Of course the graphics extend to the characters themselves as they are all highly detailed, with fancy clothes, decorative armors, and bold lines that really bring them to life. And those bosses, wow, their animations are superb and provide a nice challenge. Early on, the Triplet fight was a standout and about mid-way through, a struggle with a giant rooted tree shows the scale the game can capture. There are many more boss battles in these water colored painted landscapes and each location is a treat for the eyes. A small nitpick though is that the PS4’s framerates can stutter at times with a lot of action on the screen, while the PC version Q played, which has been out for almost a year, maintains a smooth experience.

Final Verdict

Initially, I was hesitant on the renaissance setting, but it goes to show that if effort is made in creating a vast world with rich and interesting lore, it makes the experience like a good book, where I wanted to immerse myself fully.

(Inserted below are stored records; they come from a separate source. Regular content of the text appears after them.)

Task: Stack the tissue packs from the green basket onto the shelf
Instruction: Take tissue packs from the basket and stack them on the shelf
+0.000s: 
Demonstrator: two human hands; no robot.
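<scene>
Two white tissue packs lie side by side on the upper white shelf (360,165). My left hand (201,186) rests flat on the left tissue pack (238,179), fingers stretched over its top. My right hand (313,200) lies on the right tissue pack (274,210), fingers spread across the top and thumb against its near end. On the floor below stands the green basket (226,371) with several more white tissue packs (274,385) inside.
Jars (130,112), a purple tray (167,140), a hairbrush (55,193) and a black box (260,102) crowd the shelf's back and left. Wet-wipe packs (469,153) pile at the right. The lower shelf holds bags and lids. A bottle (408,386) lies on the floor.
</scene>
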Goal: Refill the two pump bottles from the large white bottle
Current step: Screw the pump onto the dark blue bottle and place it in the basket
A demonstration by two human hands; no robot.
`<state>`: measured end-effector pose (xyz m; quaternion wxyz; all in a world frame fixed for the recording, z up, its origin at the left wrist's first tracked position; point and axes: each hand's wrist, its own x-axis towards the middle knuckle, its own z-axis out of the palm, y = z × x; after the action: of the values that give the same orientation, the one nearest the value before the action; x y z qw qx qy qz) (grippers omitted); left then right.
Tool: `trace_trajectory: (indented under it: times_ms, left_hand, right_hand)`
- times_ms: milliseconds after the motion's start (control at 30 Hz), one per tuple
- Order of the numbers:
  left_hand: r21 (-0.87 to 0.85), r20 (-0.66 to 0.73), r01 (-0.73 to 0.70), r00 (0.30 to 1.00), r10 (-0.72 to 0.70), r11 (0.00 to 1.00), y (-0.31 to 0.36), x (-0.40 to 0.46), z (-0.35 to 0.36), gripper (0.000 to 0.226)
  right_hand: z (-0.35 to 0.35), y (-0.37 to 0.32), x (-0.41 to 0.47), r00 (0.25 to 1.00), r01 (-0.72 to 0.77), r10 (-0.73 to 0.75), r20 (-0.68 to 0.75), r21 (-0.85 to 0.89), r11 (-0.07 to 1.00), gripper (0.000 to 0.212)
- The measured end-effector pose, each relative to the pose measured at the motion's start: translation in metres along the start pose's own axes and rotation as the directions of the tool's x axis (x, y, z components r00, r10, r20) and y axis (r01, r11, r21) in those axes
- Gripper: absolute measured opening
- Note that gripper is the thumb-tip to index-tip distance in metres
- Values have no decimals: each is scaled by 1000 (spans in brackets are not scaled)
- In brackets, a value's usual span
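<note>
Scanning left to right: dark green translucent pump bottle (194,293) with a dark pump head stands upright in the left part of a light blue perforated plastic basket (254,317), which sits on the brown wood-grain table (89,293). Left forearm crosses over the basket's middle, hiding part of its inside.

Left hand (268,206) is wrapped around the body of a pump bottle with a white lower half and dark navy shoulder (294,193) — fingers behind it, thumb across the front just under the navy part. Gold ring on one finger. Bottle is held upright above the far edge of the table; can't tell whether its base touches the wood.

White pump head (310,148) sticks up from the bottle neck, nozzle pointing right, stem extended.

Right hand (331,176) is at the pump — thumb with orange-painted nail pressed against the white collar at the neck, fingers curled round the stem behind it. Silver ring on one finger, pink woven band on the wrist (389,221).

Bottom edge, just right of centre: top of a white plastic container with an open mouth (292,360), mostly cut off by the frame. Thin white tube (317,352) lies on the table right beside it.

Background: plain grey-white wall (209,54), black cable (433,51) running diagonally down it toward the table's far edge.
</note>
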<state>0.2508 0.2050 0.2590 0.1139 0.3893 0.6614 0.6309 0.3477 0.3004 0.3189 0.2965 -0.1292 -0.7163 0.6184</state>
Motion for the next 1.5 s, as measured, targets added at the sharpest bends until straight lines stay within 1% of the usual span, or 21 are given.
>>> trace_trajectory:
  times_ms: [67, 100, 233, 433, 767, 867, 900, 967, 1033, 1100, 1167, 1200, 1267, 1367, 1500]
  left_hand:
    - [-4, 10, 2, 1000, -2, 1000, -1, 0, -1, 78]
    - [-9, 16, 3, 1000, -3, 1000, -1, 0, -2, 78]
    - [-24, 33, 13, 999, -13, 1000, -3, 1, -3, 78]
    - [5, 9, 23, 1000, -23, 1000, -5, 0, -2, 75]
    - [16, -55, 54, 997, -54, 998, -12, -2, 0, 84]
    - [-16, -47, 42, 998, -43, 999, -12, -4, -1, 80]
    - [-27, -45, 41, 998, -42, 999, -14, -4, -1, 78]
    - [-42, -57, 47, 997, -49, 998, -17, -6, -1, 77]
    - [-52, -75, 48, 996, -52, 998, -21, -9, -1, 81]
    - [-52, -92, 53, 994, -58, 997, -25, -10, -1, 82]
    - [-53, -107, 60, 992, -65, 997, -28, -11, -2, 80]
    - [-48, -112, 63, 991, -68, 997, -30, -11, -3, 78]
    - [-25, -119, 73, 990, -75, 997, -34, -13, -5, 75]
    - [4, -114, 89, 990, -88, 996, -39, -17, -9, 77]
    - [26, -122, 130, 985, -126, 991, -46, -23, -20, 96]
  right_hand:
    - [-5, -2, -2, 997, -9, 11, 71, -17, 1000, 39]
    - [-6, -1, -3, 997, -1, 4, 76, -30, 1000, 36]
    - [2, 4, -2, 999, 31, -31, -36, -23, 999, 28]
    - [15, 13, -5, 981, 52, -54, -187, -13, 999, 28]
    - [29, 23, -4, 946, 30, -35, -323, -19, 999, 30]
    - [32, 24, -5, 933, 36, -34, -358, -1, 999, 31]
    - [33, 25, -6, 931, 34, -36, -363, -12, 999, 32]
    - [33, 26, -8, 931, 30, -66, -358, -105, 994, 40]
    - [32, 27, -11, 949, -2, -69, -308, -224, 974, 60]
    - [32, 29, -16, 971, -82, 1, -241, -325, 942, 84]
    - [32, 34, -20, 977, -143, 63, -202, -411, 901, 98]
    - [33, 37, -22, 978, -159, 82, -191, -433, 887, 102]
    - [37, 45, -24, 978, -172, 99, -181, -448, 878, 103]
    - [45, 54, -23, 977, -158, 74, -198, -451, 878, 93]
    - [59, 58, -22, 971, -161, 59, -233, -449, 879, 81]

And all this is wrapped up in some fairly competent squad based gameplay and beautifully realized hand painted graphics. Masquerada: Songs and Shadows surprised me. I was expecting something on the boring side, but what I got was an interesting story and characters that I cared about. Plus the masks, the masks are pretty cool.

The copy of Masquerada: Songs and Shadows used for this review was supplied by its publisher Witching Hour Studios.